Your assignment - In the listing below, locate the lines that hold the string "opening". Copy those lines.

Given entries -
━━━━━━━━━━━━━━━━━━━━━━━━━━━━━━
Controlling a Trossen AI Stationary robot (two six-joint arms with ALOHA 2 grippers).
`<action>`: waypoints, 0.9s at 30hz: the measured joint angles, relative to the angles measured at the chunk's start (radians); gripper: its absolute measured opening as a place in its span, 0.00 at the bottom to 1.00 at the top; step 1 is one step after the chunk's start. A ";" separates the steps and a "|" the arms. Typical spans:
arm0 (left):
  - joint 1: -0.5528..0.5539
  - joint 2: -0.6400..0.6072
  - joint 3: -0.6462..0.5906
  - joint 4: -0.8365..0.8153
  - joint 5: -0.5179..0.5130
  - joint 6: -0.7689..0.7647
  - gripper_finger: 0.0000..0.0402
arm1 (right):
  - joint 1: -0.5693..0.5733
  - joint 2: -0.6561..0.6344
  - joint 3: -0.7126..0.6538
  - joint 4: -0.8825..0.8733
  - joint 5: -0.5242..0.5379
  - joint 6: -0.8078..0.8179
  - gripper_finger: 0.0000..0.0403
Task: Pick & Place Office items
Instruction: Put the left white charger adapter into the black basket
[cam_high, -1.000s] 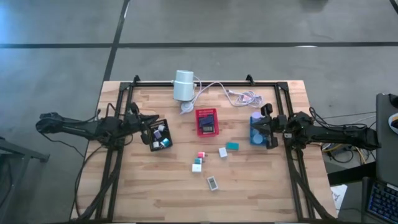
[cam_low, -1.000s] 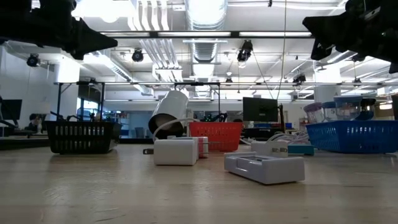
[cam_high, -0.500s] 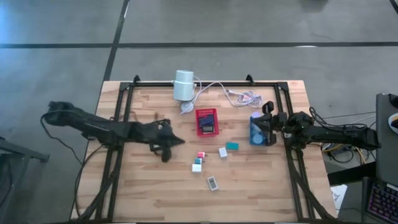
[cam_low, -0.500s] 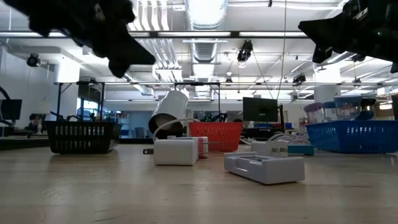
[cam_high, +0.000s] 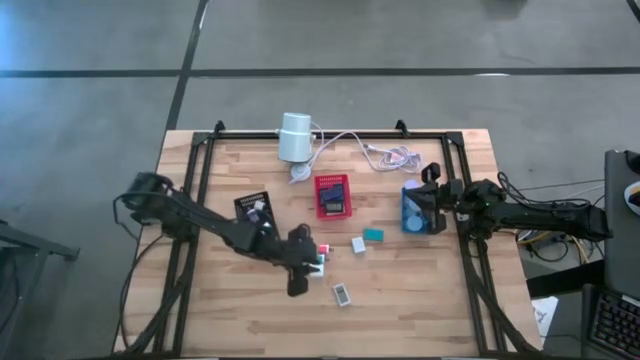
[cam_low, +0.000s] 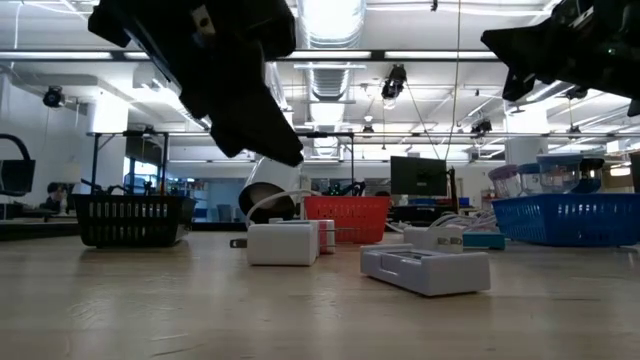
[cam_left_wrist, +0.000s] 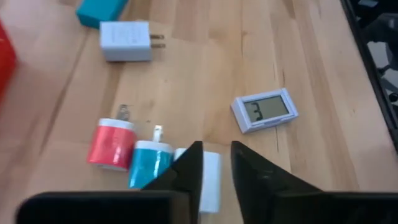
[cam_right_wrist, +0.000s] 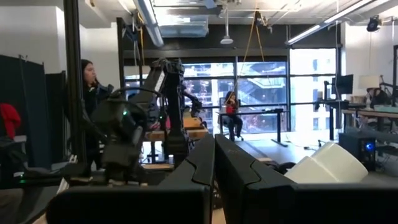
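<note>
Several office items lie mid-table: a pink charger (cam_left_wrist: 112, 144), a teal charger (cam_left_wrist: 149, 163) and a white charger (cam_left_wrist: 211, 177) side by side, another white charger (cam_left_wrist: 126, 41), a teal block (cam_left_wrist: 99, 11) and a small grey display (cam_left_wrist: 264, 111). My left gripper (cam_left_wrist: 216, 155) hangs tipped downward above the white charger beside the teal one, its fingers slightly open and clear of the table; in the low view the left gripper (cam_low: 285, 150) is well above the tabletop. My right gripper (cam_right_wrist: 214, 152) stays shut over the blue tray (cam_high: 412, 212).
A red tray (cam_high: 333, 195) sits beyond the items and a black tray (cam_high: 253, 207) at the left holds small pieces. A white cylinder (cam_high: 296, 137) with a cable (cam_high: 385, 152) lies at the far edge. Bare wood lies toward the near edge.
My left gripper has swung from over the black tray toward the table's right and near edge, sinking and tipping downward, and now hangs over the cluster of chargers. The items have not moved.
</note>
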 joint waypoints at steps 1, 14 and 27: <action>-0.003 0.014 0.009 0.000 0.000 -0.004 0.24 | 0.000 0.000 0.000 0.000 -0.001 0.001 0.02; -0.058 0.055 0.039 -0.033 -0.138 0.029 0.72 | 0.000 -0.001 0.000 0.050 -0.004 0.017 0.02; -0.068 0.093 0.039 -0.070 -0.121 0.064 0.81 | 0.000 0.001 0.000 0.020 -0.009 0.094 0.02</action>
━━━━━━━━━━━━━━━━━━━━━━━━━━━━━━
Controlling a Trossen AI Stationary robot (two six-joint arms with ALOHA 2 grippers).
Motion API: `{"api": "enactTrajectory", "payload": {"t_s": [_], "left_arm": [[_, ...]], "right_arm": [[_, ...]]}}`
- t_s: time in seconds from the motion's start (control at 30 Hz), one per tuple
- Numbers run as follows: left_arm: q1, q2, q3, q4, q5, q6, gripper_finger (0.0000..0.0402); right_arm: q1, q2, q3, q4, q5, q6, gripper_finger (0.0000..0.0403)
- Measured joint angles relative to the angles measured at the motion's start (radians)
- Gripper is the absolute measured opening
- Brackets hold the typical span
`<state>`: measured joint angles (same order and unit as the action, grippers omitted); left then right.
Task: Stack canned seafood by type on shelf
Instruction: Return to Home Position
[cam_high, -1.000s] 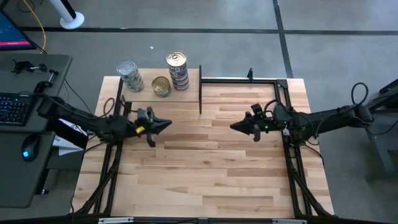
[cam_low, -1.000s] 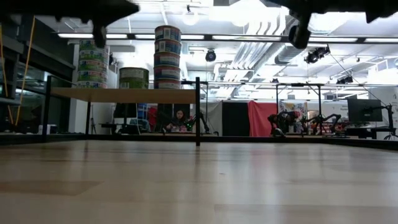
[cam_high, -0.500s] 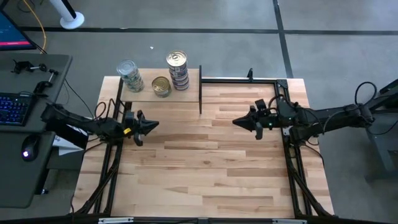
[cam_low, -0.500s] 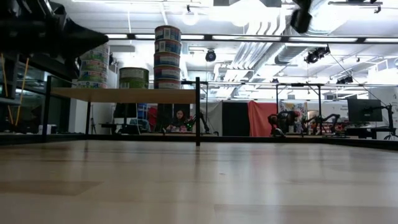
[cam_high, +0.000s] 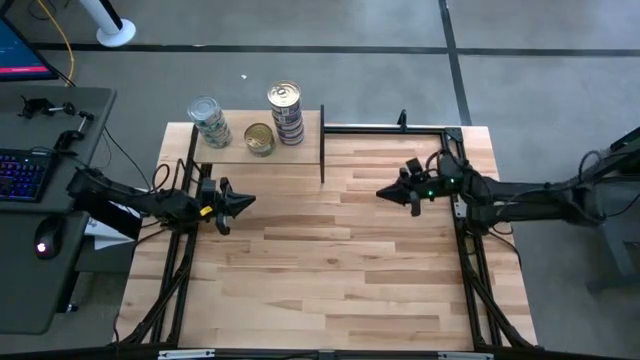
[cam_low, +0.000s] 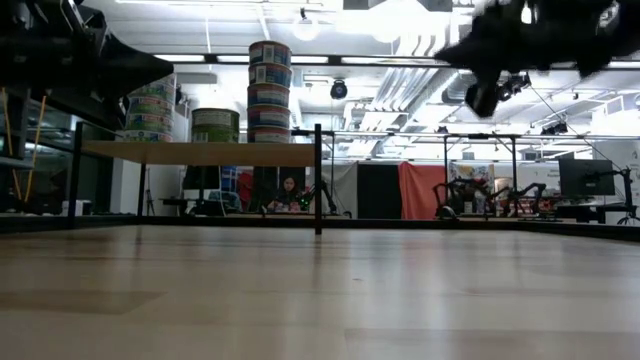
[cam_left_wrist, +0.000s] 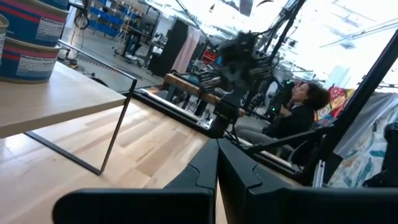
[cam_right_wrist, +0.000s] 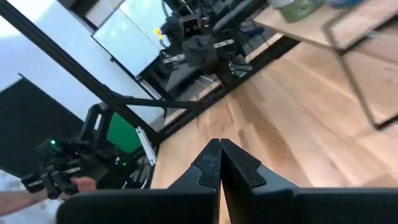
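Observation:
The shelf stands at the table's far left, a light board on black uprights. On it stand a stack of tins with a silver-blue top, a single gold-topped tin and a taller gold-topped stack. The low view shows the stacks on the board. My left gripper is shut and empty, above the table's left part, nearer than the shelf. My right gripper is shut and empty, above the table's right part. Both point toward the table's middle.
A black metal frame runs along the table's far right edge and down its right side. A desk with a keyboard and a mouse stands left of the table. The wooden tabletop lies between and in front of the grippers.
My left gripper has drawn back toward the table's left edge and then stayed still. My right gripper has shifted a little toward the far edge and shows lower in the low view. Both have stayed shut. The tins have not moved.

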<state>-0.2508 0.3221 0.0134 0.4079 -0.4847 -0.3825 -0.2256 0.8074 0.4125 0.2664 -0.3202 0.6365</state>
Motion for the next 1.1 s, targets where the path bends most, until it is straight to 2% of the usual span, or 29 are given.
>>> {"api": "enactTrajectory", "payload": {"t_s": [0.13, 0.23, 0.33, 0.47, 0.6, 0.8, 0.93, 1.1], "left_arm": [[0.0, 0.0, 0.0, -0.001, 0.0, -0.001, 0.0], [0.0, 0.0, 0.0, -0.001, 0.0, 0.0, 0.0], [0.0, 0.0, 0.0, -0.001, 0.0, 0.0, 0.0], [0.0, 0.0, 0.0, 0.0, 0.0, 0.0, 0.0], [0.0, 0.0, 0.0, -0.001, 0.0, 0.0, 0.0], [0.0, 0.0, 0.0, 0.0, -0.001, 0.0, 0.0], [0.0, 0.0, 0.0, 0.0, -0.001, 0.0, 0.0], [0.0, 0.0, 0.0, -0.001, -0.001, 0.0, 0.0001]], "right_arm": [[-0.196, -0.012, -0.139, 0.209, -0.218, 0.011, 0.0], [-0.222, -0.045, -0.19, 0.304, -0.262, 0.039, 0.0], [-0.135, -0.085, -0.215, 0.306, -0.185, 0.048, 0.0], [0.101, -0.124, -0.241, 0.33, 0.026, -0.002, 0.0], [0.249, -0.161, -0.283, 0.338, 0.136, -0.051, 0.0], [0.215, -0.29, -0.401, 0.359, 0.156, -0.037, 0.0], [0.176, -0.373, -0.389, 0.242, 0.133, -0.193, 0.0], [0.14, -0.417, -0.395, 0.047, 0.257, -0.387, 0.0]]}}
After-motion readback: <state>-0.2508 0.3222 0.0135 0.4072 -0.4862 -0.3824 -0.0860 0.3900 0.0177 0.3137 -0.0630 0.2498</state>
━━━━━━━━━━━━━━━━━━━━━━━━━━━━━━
Exercise result -
`<action>`: waypoints, 0.9s at 30hz: the measured joint angles, relative to the angles measured at the chunk's start (radians); gripper: its absolute measured opening as a place in its span, 0.00 at the bottom to 1.00 at the top; step 1 is one step after the chunk's start. A ";" separates the steps and a "|" the arms. Typical spans:
- Gripper is the absolute measured opening

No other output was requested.